Collars may pivot when they have one button, so the tie space on a specific collar may vary depending on how tight or loose the collar is, or how tightly the tie is worn. A looser collar will rotate inwards and consequently have less tie space compared to the same collar that fits more snugly. On a two-button collar, the shape of the collar is locked so that it will always have the same amount of tie space. The two-button collar in Live and Let Die is able to lock in a perfect lack of tie space.
A large amount of tie space demands a larger tie knot. This is why George Lazenby can wear a chunky half-Windsor knot with his point collars on his Frank Foster shirts in On Her Majesty’s Secret Service. While a point collar with less tie space necessitates a smaller tie knot, Lazenby’s tie space in this case provides room for a wider knot.

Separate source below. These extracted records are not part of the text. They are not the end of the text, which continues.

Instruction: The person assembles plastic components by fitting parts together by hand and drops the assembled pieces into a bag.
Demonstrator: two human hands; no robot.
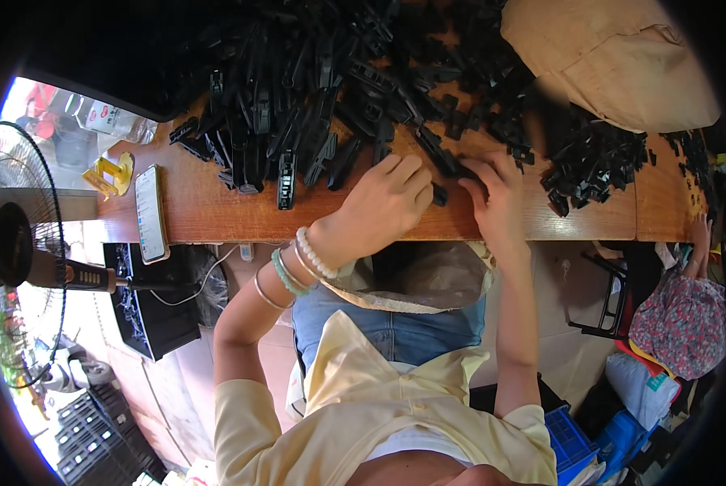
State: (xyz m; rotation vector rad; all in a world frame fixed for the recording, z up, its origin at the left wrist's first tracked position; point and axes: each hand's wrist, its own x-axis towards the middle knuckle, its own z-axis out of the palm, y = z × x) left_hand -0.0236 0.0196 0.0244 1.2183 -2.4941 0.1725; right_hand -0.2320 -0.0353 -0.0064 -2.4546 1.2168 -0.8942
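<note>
Black plastic clips (298, 121) lie heaped across the far part of a wooden surface (217, 215), with a second, smaller heap of short black parts (594, 166) to the right, just below a tan cloth bag (614, 61). Both hands rest near the front edge of the surface, close together at its middle. The left hand (383, 206) lies palm down, fingers loosely curled and pointing toward the heap; its fingertips sit beside one small black piece (439, 194) lying on the wood, and whether it grips that piece cannot be told. The wrist carries a white bead bracelet (314, 253), a green bead bracelet (286, 275) and a thin metal bangle (267, 296). The right hand (496, 194) is also palm down, with the fingers bent over a long black clip (442, 155) that runs diagonally up and to the left from under the fingertips; the fingers touch it, but a closed grip is not visible. A phone (151, 212) lies flat at the left end of the surface, screen up, with a yellow tape holder (113, 174) just beside it. An open bag (427, 279) hangs below the front edge, between the forearms. Left of the surface stands a fan (19, 243). At the lower right, a second person in a flowered garment (683, 320) sits well apart, one hand (699, 235) raised to the right end of the surface.
</note>
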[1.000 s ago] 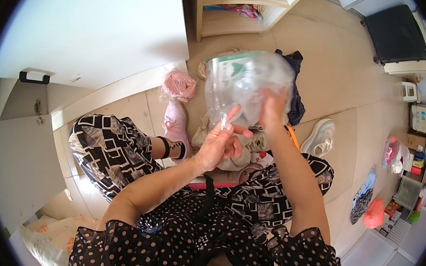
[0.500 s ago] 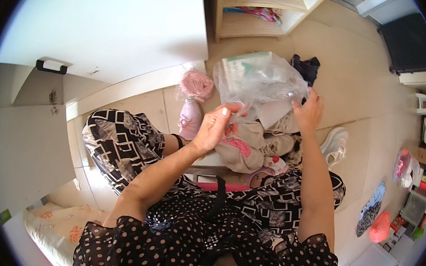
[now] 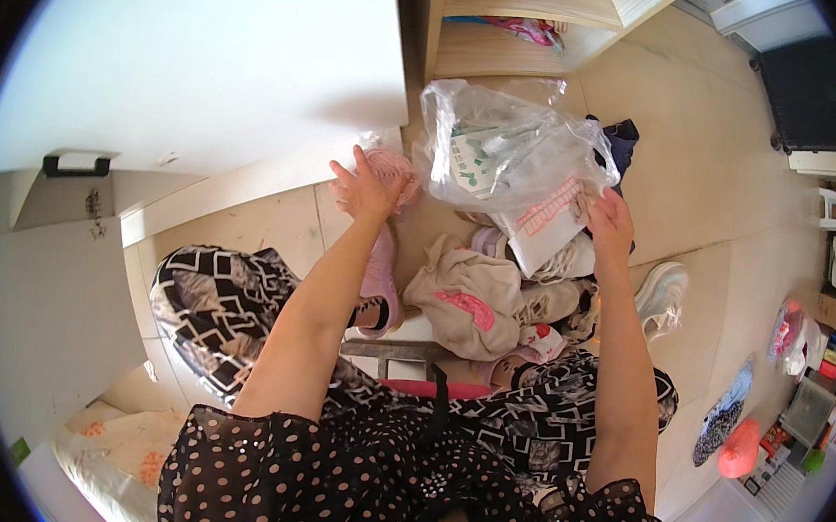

It is more important to fill a wide tie space with a large tie knot than it is to fill a wide spread angle with a large tie knot.
When a collar has tie space, it is important that the band is shaped well at front so it does not show above the tie. When a collar band is 1 inch tall or higher, if its top line continues straight across the tie space, it is more likely to show above the tie. Instead, the collar band may be curved down, angled down or scooped down from where the leaf ends to the end of the collar band. Sean Connery’s Turnbull & Asser shirts have a curved band. Modern Turnbull & Asser shirts, like Daniel Craig’s dress shirt in Casino Royale, have an angled band. Roger Moore’s Frank Foster shirts often have a scooped front band, which is particularly effective at lowering a higher collar band below a tie know.
Tie space is ultimately a matter of taste. James Bond’s taste generally favours tie space, no matter the collar type.